### ASSIGNMENT
Copy, word for word, the lines below from the one containing "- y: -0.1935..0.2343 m" up to and including the one containing "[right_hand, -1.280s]", with pictures left out.

### DATA RECORDS
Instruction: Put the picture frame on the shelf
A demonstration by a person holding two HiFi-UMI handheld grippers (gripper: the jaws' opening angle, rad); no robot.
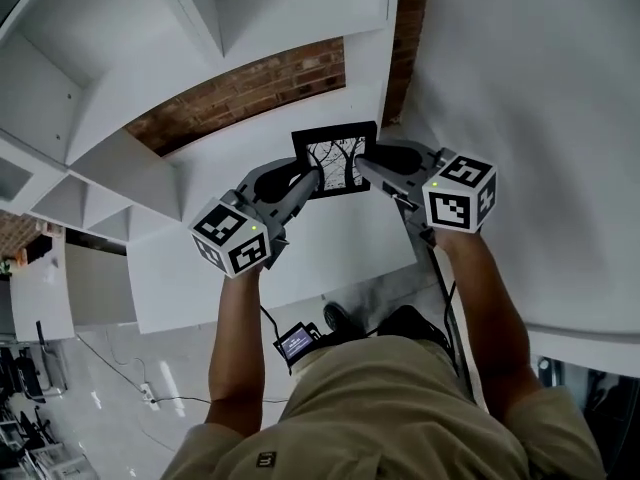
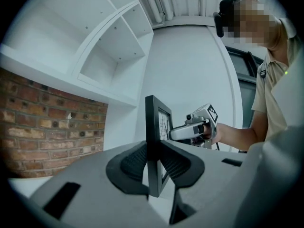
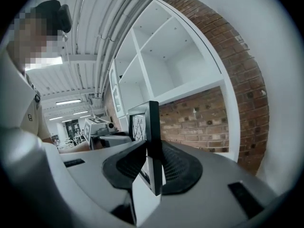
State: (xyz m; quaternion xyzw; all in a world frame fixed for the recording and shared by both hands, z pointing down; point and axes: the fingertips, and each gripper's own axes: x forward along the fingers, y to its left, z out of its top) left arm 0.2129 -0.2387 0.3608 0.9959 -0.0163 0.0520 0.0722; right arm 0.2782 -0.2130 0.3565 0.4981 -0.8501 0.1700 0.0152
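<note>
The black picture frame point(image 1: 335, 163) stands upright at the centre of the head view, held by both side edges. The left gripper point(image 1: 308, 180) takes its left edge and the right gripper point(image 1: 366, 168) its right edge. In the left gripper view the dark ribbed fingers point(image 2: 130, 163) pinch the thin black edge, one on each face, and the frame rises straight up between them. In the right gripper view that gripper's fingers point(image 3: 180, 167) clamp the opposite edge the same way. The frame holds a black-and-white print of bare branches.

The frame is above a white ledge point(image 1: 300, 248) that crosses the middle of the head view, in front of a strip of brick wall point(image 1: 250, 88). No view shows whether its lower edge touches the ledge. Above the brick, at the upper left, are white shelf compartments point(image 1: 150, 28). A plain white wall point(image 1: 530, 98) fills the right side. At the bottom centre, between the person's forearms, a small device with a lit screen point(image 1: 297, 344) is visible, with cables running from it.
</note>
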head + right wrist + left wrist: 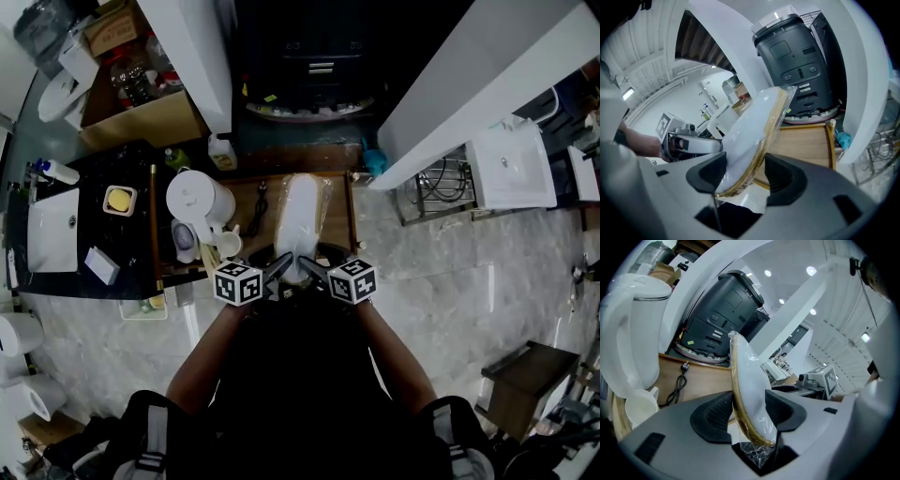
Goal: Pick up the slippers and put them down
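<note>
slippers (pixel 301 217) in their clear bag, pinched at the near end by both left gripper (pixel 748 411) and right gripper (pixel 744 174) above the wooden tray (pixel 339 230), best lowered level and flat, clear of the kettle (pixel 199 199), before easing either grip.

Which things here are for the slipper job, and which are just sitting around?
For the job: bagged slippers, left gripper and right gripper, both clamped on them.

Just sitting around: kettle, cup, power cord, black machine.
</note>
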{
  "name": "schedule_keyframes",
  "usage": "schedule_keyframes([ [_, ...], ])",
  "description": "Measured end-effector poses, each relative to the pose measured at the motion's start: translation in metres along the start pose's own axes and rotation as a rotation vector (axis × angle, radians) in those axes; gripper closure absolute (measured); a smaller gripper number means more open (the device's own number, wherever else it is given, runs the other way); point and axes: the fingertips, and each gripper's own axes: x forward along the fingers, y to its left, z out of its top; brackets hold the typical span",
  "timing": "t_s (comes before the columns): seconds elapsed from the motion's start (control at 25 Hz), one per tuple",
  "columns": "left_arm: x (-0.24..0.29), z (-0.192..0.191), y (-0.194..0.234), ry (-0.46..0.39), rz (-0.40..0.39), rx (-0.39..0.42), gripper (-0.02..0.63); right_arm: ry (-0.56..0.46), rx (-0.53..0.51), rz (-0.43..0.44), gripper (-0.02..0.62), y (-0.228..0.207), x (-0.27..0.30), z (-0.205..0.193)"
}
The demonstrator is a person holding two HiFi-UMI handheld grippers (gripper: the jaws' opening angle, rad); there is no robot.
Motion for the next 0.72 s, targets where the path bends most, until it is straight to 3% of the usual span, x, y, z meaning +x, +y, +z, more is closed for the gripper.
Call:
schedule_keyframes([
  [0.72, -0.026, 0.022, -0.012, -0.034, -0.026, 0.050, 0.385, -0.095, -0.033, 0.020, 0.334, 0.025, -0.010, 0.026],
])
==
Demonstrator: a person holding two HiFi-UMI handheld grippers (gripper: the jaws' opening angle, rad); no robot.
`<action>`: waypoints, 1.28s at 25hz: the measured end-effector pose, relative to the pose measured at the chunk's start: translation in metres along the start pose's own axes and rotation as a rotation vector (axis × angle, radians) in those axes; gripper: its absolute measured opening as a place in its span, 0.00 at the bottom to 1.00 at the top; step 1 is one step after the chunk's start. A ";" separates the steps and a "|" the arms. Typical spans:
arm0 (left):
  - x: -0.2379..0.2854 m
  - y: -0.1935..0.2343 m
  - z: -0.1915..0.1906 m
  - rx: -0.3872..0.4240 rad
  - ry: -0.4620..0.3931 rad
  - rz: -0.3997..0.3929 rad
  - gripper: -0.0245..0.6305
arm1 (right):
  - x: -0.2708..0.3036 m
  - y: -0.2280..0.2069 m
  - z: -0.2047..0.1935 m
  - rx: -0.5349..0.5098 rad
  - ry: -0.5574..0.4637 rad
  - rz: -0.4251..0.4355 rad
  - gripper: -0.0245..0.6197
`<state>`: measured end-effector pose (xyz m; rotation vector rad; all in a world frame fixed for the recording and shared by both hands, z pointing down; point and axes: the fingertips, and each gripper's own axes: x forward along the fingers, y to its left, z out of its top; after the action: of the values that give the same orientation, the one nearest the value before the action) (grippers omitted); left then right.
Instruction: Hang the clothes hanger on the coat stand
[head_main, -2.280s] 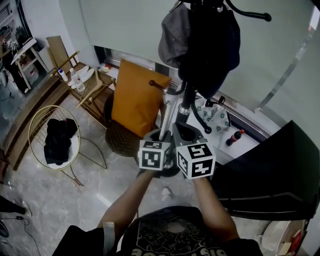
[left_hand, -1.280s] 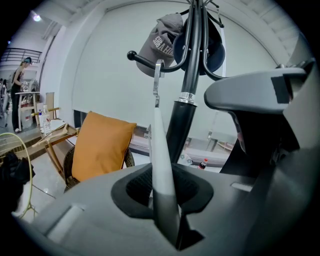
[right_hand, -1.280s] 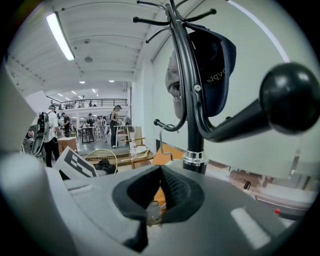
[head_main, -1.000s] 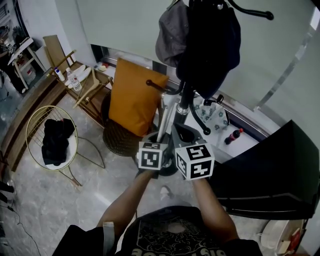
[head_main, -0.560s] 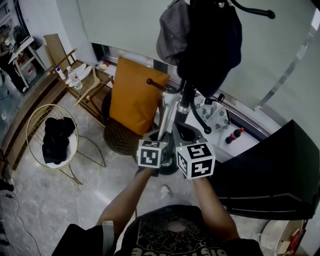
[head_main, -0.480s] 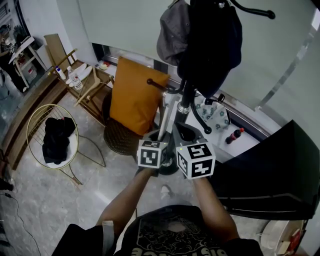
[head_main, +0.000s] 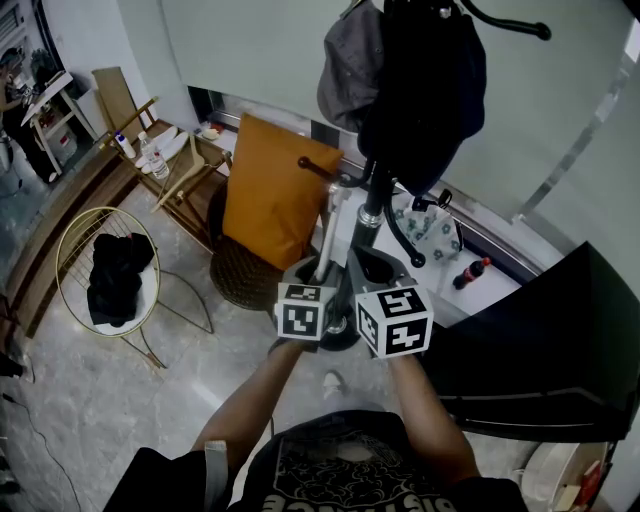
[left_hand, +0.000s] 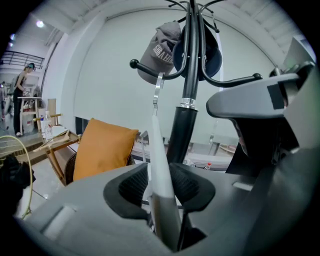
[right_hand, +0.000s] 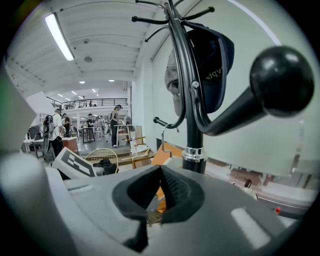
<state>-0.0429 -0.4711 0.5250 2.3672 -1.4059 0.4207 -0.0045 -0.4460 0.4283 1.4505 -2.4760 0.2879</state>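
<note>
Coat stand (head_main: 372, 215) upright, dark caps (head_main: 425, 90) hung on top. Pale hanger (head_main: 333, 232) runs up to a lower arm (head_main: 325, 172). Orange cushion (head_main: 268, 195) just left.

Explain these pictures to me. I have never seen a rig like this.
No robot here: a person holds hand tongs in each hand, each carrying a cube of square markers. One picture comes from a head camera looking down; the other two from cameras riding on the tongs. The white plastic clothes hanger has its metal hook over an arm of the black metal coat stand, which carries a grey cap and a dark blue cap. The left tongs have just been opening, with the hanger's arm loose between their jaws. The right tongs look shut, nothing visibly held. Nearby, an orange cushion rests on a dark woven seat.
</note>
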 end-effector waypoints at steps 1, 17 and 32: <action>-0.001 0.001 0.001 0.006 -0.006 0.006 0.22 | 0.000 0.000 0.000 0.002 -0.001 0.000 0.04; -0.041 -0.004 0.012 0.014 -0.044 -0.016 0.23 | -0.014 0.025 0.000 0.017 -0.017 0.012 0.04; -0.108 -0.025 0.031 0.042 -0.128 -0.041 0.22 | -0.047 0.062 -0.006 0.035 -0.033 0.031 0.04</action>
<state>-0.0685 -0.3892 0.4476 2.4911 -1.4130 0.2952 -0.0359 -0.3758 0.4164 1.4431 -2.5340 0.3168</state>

### EXPECTED ANSWER
  - y: -0.1935..0.2343 m
  - z: -0.1915..0.1906 m
  - rx: -0.3872..0.4240 rad
  - ry: -0.4620..0.3931 rad
  - rz: -0.3997..0.3929 rad
  - gripper: -0.0245..0.6305
arm1 (right):
  - x: -0.2708..0.3036 m
  - y: -0.2280..0.2069 m
  - z: -0.2047..0.1935 m
  - rx: -0.5349..0.5098 rad
  - ry: -0.5574..0.4637 rad
  - rz: -0.4251..0.4355 rad
  - gripper: -0.0245..0.6197
`<state>`: measured end-effector pose (xyz m; rotation vector rad; all in a world frame fixed for the recording and shared by both hands, z pointing down; point and axes: the fingertips, and each gripper's own axes: x forward along the fingers, y to its left, z out of its top; after the action: of the values that give the same orientation, the one nearest the value before the action) (grippers omitted); left then right.
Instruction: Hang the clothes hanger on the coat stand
[head_main, -2.280s] 
[left_hand, -1.280s] 
[right_hand, -1.280s] 

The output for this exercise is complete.